- _Requirement_: The entire listing below is to be written out exactly, minus the pictures.

BEGIN Information shown

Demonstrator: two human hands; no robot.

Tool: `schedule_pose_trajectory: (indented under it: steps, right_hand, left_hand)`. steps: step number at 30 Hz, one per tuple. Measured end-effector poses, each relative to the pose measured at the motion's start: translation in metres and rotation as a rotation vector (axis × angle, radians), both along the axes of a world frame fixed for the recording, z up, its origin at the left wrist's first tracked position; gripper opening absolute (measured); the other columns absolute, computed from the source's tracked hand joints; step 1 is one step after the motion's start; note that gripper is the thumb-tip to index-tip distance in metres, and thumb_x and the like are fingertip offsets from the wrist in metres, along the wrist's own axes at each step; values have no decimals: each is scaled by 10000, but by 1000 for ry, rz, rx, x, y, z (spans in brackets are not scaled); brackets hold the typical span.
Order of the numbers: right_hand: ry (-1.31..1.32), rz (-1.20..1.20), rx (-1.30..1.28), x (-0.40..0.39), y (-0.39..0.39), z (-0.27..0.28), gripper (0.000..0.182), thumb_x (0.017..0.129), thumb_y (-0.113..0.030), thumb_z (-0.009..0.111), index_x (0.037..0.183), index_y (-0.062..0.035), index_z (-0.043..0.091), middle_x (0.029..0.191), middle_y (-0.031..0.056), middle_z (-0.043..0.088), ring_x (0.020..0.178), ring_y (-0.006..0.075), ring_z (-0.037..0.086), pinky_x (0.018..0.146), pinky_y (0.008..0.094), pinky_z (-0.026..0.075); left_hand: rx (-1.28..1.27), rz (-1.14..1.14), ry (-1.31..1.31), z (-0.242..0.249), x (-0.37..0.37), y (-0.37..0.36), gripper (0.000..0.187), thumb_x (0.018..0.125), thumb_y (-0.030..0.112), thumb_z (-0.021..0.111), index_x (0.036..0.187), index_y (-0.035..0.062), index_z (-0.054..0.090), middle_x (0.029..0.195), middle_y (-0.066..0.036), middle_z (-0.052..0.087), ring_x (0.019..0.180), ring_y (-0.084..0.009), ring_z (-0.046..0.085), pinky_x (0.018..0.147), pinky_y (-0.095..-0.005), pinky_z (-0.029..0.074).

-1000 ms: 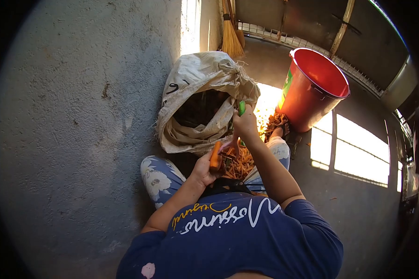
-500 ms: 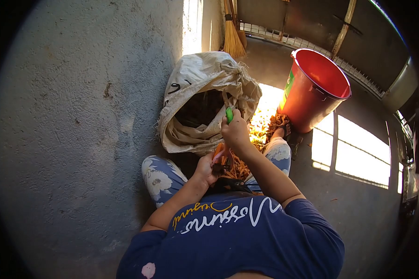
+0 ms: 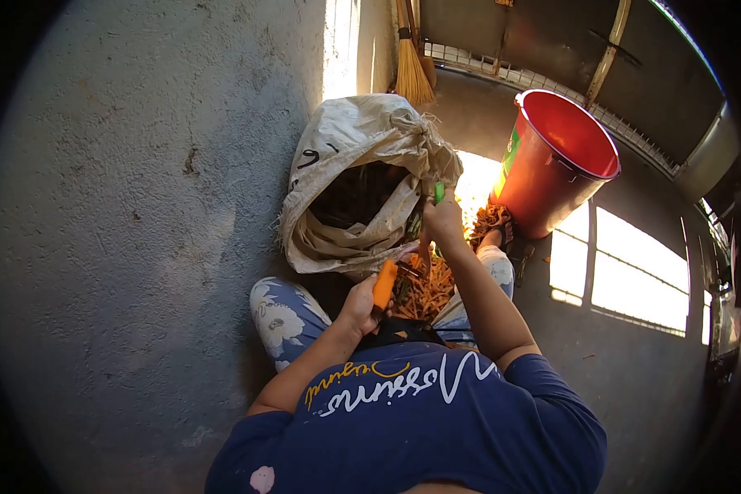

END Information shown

- _Exercise result_:
Demonstrator: two human hands; no robot.

Tool: `schedule_pose_trajectory: (indented under it: steps, right_hand, left_hand)`. steps: step number at 30 Hz, one per tuple. Measured end-effector poses, each relative to the pose measured at the motion's start: translation in metres and rotation as a rotation vector (axis × angle, radians), both along the axes of a world frame fixed for the recording, z up, its origin at the left wrist's first tracked position; gripper opening absolute (measured); the other columns absolute, computed from the source's tracked hand joints; step 1 is one step after the motion's start; note that gripper is the thumb-tip to index-tip distance in metres, and thumb_x and the like are fingertip offsets from the wrist in metres, along the wrist's own axes at each step; values have no decimals: each is scaled by 10000, but by 1000 for ry, rz, rx, x, y, z (spans in brackets are not scaled); brackets hold the typical span.
Order of the numbers: right_hand: ry (-1.31..1.32), rz (-1.20..1.20), rx (-1.30..1.28), x (-0.40..0.39), y (-0.39..0.39), z (-0.27..0.28), gripper (0.000..0.182), thumb_x (0.017..0.129), thumb_y (-0.113..0.030), thumb_z (-0.009..0.111), index_x (0.037..0.183), index_y (-0.062..0.035), index_z (-0.043..0.091), middle_x (0.029..0.191), middle_y (-0.031..0.056), middle_z (-0.043..0.088), ring_x (0.020..0.178), ring_y (-0.006..0.075), ring_z (-0.037..0.086), pinky_x (0.018..0.146), pinky_y (0.008..0.094), pinky_z (-0.026..0.075); left_hand: rx (-1.28..1.27), rz (-1.14..1.14), ry (-1.31..1.31), z (-0.242..0.249), x (-0.37..0.37), y (-0.37..0.36), gripper (0.000..0.187), thumb_x (0.018..0.125), thumb_y (-0.030..0.112), thumb_z (-0.021..0.111), index_x (0.036..0.187), index_y (-0.035..0.062), index_z (-0.054..0.090), middle_x (0.029..0.195), middle_y (-0.066..0.036), middle_z (-0.052..0.087), ring_x (0.019..0.180), ring_y (-0.084..0.009), ring_z (-0.046..0.085), pinky_x (0.018..0.147), pinky_y (-0.095..-0.005), pinky_z (-0.029..0.074).

-1000 ms: 
-500 ms: 
+0 ms: 

The exercise is finished.